Ainda uma crise aberta
Dines, os jornais não retomam hoje o assunto, talvez porque, como se sabe, as redações trabalham esvaziadas aos domingos, mais ainda num feriado. Mas vale assinalar que também informações da revista Veja desta semana, sobre a reação da Aeronáutica à crise, ficaram sem repercussão. No jornal Valor, hoje, informa-se sobre circunstâncias da nomeação do brigadeiro Juniti Saito para o comando da Força Aérea. No Estadão, especialistas questionam a condução das políticas aéreas, cujo resultado, até agora, é permitir que passageiros sofram em salas de espera embelezadas. Noticia-se também que oficiais da Aeronáutica que responderam com insubordinação à greve dos controladores poderão ser processados.
Crítica à TV pública
O Estadão, que não pode ser acusado de ter interesse próprio em televisão privada, condena hoje em editorial a idéia da rede pública de TV. Diz que a rede já existe e que parte de sua programação é educativa há mais de 40 anos.
Miragens colombianas
O Globo comete um erro ao tentar fazer paralelos, numa série de reportagens, entre os problemas de segurança pública do Rio de Janeiro e de cidades colombianas. Os dois contextos históricos e políticos são radicalmente diferentes. As reportagens sempre desmentem o enunciado dos títulos, porque os repórteres não podem ignorar a realidade que encontraram na Colômbia, onde, entre outras coisas, o Exército é financiado e parcialmente treinado pelo governo dos Estados Unidos. Esse desconhecimento do pano de fundo dos processos leva a fenômenos como a manchete absurda de hoje da página 8 do jornal: “O alto preço de virar Colômbia”.

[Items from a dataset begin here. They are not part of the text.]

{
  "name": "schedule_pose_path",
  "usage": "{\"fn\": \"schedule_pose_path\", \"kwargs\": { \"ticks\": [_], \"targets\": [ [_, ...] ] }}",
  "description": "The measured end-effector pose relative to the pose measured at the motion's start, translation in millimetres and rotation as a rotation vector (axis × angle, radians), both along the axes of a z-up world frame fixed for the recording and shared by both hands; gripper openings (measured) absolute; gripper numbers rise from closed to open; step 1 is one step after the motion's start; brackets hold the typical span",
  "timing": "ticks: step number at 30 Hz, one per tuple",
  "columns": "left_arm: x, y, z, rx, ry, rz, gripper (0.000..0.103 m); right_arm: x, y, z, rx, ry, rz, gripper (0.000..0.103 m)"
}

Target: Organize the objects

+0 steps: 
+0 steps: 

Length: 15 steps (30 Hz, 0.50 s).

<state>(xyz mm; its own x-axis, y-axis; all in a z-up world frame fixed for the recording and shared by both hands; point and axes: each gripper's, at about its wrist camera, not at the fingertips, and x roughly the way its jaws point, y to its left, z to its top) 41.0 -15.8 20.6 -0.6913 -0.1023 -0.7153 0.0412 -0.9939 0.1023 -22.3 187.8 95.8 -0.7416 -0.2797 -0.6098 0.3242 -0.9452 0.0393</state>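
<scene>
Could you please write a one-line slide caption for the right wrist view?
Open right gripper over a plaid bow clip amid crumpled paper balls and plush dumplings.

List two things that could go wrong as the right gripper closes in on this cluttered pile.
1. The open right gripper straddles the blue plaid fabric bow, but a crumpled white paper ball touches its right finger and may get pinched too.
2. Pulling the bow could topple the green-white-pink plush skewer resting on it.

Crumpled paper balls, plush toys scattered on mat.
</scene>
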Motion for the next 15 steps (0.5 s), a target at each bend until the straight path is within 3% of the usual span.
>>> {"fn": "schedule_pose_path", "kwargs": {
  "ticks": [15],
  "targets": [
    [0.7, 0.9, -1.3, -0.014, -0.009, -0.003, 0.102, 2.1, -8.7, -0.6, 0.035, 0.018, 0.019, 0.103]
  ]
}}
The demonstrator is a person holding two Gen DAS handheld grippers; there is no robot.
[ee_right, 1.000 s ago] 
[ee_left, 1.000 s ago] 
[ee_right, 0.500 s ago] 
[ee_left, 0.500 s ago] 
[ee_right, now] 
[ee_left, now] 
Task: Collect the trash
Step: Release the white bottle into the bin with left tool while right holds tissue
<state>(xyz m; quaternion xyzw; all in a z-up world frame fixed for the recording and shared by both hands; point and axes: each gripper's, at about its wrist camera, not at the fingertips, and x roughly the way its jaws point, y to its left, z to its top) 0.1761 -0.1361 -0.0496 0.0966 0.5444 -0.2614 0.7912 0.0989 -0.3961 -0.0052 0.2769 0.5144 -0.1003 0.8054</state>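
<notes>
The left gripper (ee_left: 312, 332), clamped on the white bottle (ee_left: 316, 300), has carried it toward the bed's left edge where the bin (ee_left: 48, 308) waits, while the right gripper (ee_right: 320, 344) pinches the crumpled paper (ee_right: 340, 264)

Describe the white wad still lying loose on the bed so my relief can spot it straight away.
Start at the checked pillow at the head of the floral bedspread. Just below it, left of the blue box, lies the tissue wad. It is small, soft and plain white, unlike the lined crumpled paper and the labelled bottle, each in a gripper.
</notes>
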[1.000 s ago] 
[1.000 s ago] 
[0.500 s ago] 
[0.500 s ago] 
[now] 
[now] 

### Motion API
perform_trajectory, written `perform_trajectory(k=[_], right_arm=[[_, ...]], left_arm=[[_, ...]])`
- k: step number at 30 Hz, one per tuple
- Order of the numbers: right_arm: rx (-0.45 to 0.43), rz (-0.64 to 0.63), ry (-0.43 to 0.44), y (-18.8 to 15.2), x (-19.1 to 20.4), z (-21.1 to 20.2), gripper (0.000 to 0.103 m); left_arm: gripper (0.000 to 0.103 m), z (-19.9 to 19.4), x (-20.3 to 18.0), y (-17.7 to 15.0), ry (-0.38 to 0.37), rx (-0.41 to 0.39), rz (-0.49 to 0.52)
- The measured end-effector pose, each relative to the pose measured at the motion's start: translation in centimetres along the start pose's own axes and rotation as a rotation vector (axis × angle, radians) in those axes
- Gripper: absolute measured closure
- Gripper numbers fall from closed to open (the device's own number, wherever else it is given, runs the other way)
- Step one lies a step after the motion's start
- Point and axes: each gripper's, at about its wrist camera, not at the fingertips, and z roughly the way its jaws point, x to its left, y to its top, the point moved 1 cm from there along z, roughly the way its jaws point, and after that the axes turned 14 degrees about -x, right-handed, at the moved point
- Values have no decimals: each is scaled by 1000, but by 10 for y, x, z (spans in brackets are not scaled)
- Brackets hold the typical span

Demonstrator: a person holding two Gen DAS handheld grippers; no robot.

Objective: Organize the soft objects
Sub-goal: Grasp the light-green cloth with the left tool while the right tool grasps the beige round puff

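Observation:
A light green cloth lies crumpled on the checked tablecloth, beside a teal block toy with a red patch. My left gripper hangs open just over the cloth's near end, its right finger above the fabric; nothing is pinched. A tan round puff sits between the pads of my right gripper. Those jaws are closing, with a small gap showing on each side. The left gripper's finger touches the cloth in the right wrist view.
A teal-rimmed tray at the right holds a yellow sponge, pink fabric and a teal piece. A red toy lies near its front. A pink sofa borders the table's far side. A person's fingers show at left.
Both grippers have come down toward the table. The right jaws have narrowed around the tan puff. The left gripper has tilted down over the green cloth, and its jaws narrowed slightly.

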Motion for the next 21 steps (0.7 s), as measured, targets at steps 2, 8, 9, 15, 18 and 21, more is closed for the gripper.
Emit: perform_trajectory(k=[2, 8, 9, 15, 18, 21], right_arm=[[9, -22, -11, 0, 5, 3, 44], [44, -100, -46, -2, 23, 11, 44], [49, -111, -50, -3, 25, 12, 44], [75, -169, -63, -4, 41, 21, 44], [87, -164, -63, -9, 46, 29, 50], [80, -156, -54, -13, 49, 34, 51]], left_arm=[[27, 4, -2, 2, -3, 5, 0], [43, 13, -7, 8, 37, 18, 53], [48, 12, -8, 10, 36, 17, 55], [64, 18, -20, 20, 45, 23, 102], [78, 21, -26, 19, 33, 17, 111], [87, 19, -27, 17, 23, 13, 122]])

[Leia ‘Colômbia é violenta desde a independência‘ e ‘Na Colômbia, a dramática associação entre guerrilha e drogas‘, entrevistas de Antonio Carlos Peixoto.
O erro do Globo tem o mesmo vício de origem de grande parcela do noticiário brasileiro: é excessivamente dependente das autoridades, que o manipulam.
De positivo, registre-se que o Globo combate sem hesitação os grupos de extermínio, ou “polícias mineiras” que ele mesmo, em má hora, chamou de “milícias”. Mas o jornal ainda está à espera de evidências de que esses grupos já participam do tráfico de drogas, o que, segundo disse o presidente do Fórum Brasileiro de Segurança Pública, Severo Augusto da Silva Neto, em entrevista há três meses a este programa, já ocorre.